— И куда ты? К родителям?

— Нет, — Ставлю чемодан на колесики.

— И куда? — повторяет Татьяна Михайловна. — Вита… — касается моей руки. — Посмотри на меня. Тебе есть куда идти?

10. Глава 10. Негодяй!

— Негодяй! — в кабинет разъяренной фурией влетает мама. Сжимает ручку и шипит. — Что ты натворил?!

Отвлекаюсь от вороха документов и поднимаю взгляд, откладываю карандаш:

— Мама?

— Почему ты здесь сидишь? — захлопывает дверь и прет на меня медведицей.

— А где я должен быть?

— С женой! — рявкает она, и через секунду оказывается передо мной. — С женой ты должен быть, мерзавец!

Замахивается сумочкой и бьет меня. Я едва успеваю прикрываться и уворачиваться от ее ярости.

— Кобелина проклятый! Бессовестный! Бумажки сидит свои перебирает с важным видом! У него семья рушится, а он сидит себе тут!

— Мама! — повышаю голос, вскакиваю на ноги и вырываю ее сумку. Отбрасываю ее на стол, но меня сыпятся слабые, но очень злые удары ладонями.

— Подлец!

Перехватываю ее запястья и цежу в лицо:

— Прекрати.

Она вырывает руки и отступает.

— Где она, — сжимает кулаки.

— Кто?

— Твоя секретарша, — шипит в жгучей ненависти, — если Вите не позволяет ее достоинство оттаскать ее за волосы, то это сделаю я! И пару раз лицом о стену!

— Я ее уволил.

— Что же ты раньше этого не сделал?

— Мам, — отворачиваюсь к окну и сжимаю переносицу, — я тебя прошу, уходи.

— Ни стыда, ни совести у тебя, — говорит она с блеклым разочарованием, — ни капли раскаяния.

— А чем мне это раскаяние поможет? — резко разворачиваюсь к маме и цежу сквозь зубы. — Что оно мне даст?

— Даже твой отец не смел так себя вести, — мама окидывает меня печальным взглядом. — Ты привел шлюху в свой дом. Позволил жене увидеть… — она с отвращением кривит губы, — и считаешь, что все нормально?

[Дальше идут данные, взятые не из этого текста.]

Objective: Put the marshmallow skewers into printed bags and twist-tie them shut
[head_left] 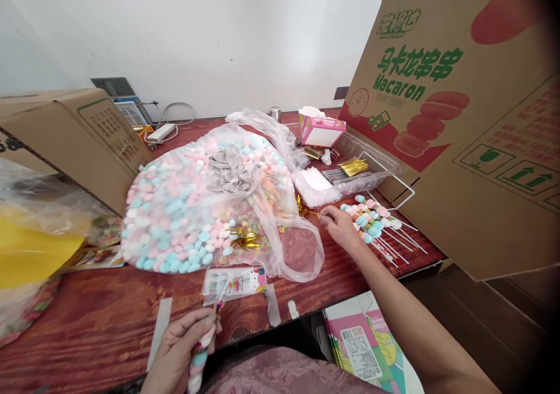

— Чего ты ждешь от меня? Вита не будет слушать моих извинений, потому что я сам, — бью по груди, — в них не поверил бы. Ясно? Я трахал секретаршу на протяжении двух месяцев, а на столе, мама, — вскидываю руку на фотографию меня и Виты в золотой рамочке, — снимок моей жены. Я после звонка Виты, вызывал секретаршу и...

— Избавь меня от подробностей… — мама кривит губы.

— Какие тут извинения, мама, и раскаяние? — я делаю к ней шаг. — Или ты ждешь того же, что и от моего отца? Я помню, мама, тот день, когда он ползал перед тобой на коленях и сопли распускал.

— Ты же был маленький…

— Жалкое зрелище, — я обнажаю зубы в оскале неприязни, — и я помню твои слезы на протяжении долгих лет. Ты и сейчас иногда смотришь на папу с тенью гнева и разочарования. И ты ему не веришь. Улыбаешься, слушаешь его слова о любви, но не веришь. Помогло тебе его раскаяние? Только честно, мама.

— Нет, — в уголках блестят слезы. — Но я… мы хотели сохранить семью…

— Сохранили, мать вашу! — переворачиваю с грохотом стол и откидываю кресло. — Молодцы! А толку?!

Мама закусывает губы, закрывает глаза и обнимает себя за плечи. Стекло на фотографии разбито.

— Мам, у меня очень велико желание скрутить Виту в бараний рог, — ослабляю галстук и раздраженно приглаживаю волосы. — Задавить ее, вынудить остаться, но в итоге я получу обезумевшую женщину. Ползать на коленях я не буду. Ну, не мое это, и я тебе дал четкий ответ почему. Еще вопросы?

— Что с ребенком? — мама смахивает слезы с щек и твердо смотрит на меня. — Ты его признаешь официально?

11. Глава 11. Как жизнь молодая?

У меня на личной банковской карте лежат деньги. Да, фактически, это деньги Артура, который ежемесячно выделял мне сумму на расходы, личные нужды и “купи себе что-нибудь красивенькое”, но сейчас я не в том положении, чтобы гордо закрывать счет и резать карты. Пойдут эти деньги не на кружевное белье и туфельки, а на мое убежище.